近所のポストへと…投函しに、おばあちゃんが付き合ってくれた。
その日は…雨が降っていて。
手紙をぎゅっと胸に抱くようにしながら…それが濡れないようにと、おばあちゃんが挿す傘の中で…身を縮こませながら、歩いた。
少しだけ…背伸びして。
赤いポストへと……手紙を入れると。
「お返事が楽しみだねえ?」って、おばあちゃんがふんわりと優しい笑顔で言ってくれた。
もう、空からは…一滴の雫も落ちては来なかった。
ただ、分厚い雲が…頭上を支配していて。
それから、どんよりと……黒く渦巻くものが。
彼女の上を…浮遊していた。
きみなりくんからは……すぐに返事が届いた。
毎日、郵便受けに…手紙が届いていないかと、確認して…数日。
届いたそれに、心踊らせながら……
家の中へと戻った。
最初に報告に向かったのは…
おばあちゃんの居る所。
おばあちゃんは、朝……縁側に腰をかけて。のんびりと庭の景色を眺めるのが……日課だった。

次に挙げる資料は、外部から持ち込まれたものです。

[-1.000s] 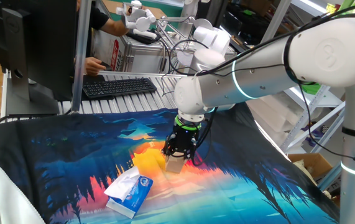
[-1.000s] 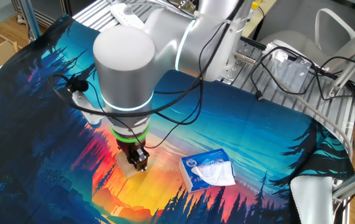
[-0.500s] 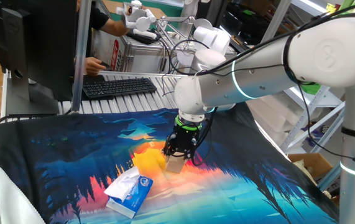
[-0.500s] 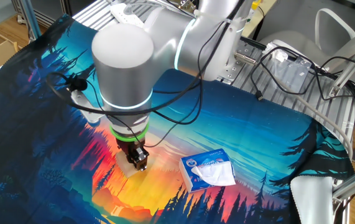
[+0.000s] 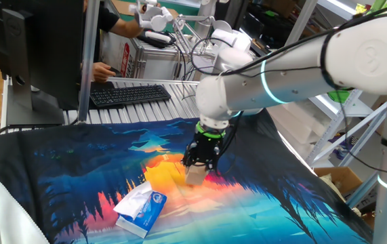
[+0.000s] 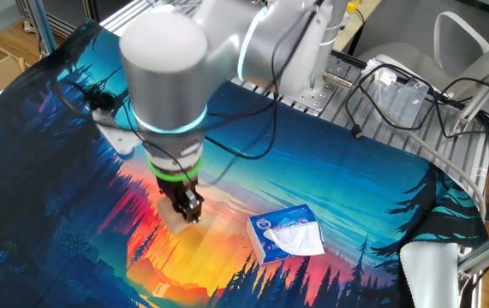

私は…廊下をバタバタとはしって、彼女の姿を見掛けるなり、
「きみなりくんからお手紙来たよ!」って――…、その手紙を、目の前に翳した。
「良かったねえ。」
いつもと同じ……
穏やかな笑顔だった。
なのに。
やっぱり……おばあちゃんの頭の上には、アレが……より一層濃くなって。相変わらず…そこにあった。
「……おばあちゃん。」
「なあに?」
「ねえ、どうしておばあちゃんの頭の上に……黒いものがあるの?……ずっとだよ?」
返事は……なかった。
代わりに、ひとつ、小さく…微笑んで。
しわしわの小さな手で。
何度も何度も…私を撫でて。
それから、ぎゅと……抱き締めてくれた。